A volte capita di trovarsi in situazioni di estrema difficoltà, senza via di uscita e in profonda solitudine. Gesù si è fatto legare e imprigionare proprio per condividere queste nostre pene e darci il coraggio di affrontarle e vincerle, insieme a Lui.

Dopo le tre ore di agonia nel Getsemani, Gesù si alzò e andò incontro ai suoi nemici. San Luca dice: «È la loro ora...»
(Lc 22,53). Un’ora decisa da Gesù stesso; è il momento decisivo, dunque, per lasciarsi legare e portare via. Dal momento che gli legarono le mani, Gesù si lasciò portare, picchiare, insultare, sputare in faccia e ciò fino al Calvario.
A volte può capitare nella nostra vita che ci siano degli eventi o situazioni che sembrano piombare all’improvviso e ci “legano le mani”, nel senso che non possiamo far nulla, ci sentiamo impotenti e possiamo solo soffrire e offrire.
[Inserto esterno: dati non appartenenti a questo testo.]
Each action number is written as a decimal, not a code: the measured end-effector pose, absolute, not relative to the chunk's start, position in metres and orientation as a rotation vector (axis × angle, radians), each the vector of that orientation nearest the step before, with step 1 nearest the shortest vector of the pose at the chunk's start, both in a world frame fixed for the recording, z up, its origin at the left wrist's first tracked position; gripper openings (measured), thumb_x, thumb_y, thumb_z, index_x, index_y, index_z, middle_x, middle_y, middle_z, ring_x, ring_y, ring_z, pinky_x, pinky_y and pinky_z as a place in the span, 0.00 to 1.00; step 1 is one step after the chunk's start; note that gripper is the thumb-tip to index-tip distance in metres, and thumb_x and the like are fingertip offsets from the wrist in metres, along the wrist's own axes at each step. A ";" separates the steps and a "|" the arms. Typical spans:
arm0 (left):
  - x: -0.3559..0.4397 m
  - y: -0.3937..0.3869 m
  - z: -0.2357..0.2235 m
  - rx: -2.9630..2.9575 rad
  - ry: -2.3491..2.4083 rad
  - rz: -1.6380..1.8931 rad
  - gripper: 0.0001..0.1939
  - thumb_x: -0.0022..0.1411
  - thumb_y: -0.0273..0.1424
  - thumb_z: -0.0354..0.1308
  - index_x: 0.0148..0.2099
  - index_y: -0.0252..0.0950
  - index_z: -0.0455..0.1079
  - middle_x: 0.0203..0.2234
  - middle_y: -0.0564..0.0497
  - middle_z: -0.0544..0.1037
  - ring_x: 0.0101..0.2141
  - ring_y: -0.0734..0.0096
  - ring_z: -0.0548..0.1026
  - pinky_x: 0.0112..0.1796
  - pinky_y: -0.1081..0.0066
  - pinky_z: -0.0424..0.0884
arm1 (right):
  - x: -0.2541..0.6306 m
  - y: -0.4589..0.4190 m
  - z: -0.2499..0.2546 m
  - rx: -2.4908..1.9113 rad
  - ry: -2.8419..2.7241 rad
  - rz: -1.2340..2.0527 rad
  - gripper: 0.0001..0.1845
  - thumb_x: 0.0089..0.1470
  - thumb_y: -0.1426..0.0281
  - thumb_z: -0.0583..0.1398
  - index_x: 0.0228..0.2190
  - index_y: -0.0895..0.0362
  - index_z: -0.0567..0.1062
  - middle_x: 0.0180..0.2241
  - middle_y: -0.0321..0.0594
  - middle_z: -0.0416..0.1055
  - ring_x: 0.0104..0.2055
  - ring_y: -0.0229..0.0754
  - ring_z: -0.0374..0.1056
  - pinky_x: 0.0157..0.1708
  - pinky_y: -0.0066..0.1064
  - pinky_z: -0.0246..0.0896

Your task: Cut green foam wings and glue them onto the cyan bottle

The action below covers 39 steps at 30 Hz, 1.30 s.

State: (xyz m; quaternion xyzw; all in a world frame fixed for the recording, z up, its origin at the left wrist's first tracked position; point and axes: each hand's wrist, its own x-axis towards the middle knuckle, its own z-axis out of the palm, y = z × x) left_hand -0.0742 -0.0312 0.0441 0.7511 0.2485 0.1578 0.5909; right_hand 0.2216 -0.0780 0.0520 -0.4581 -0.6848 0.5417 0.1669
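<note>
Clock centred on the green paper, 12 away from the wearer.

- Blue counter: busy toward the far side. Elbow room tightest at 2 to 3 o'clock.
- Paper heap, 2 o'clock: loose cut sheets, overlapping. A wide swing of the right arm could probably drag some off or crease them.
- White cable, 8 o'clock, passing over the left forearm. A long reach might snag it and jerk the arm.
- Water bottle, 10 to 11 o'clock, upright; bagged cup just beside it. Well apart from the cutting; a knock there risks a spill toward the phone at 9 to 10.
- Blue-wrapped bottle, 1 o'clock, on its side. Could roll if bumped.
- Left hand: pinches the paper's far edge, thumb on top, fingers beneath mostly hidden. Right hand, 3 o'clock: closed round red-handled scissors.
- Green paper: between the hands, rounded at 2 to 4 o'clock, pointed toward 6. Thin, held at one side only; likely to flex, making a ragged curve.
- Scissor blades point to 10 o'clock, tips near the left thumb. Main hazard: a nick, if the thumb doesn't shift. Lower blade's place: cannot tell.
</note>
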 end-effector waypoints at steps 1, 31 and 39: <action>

La natura vorrebbe ribellarsi ma è inutile, tutto sembra schiacciarci e qualsiasi nostra iniziativa sarebbe inutile per cambiare le circostanze così opprimenti. A volte sono situazioni che si protraggono nel tempo e sembrano quasi toglierci le forze proprio per l’incapacità di poter mettere un termine a ciò che ci sovrasta.
In queste situazioni estreme ci aiuta moltissimo pensare a Gesù legato e portato via dai suoi nemici. Egli non si lamenta, non parla. Si lascia condannare, flagellare, incoronare da re da burla, con tutte le atroci sofferenze e imprecazioni malvagie degli uomini. Ecco che Gesù aveva già visto il nostro soffrire e con la sua pazienza divina ci ha ottenuto quella forza necessaria per perseverare nelle situazioni più difficili e prolungate nel tempo. L’aggravante di questi momenti estremi è sicuramente la sensazione di profonda solitudine, il sentirci come “abbandonati” da coloro che dovrebbero accorgersi della nostra prostrazione e venirci in soccorso. Se ciò non avviene è perché così è stato anche per Gesù. Dal momento che l’hanno legato e portato via, Gesù è solo, tremendamente solo. Pietro lo segue per un po’ ma da lontano; quando si tratta di compromettersi, però, lo rinnega e se ne fugge...
Quando anche noi sentiamo questa solitudine estrema, dobbiamo pensare che questi sono proprio i momenti in cui assomigliamo di più a Gesù e, soprattutto, i momenti in cui Lui ci è più vicino: sono i momenti più santificanti della nostra vita. Sembra un paradosso, certamente, ma nella logica della Redenzione, tutto si svolge nel paradosso del soprannaturale, laddove gli eventi esterni vanno letti con lo sguardo della fede e del suo grande amore per ognuno di noi.
La venerabile suor Consolata Betrone, meditando questo passo del Vangelo, scrive: «Dopo l’agonia del Getsemani, Gesù si lascia legare e condurre dove vogliono... Non fa resistenza, non apre bocca, non si lamenta, tace come mite agnello, segue i suoi nemici, perché attraverso essi Egli adora il volere del Padre!... Come vittima, Gesù mi ha legata con funi... Devo lasciare che ora Egli, attraverso le sue creature, mi conduca dove vuole. Non fare resistenza, non lamentarmi... ma compiere con amore il divino volere! E quando Gesù fu legato non ebbe più appoggi umani... un cuore amico da cui ricevere conforto!». Suor Consolata ci dice che «Gesù adorava il volere del Padre» in ogni iniziativa malvagia contro di Lui.
Questo “paradosso dell’amore” ci suggerisce che anche noi possiamo santificare la nostra sofferenza, soprattutto quando non la capiamo, adorando la volontà del Padre, di Colui che vuole solo il nostro bene e che attraverso la Passione del suo Figlio ci ha ottenuto la grazia abbondante per superare ogni situazione, anche la più estrema e opprimente. Non è facile, sicuramente, adorare la volontà del Padre “tra le lacrime” più cocenti, però possiamo farlo con la volontà, anche se il sentimento non ci aiuta ma sembra ribellarsi a una tale follia. Gesù, nella Passione ci ha testimoniato la follia dell’amore più grande e, se a volte vuole renderci partecipi di tale follia, è solo per la nostra corona in Paradiso e per le anime da salvare, a noi affidate.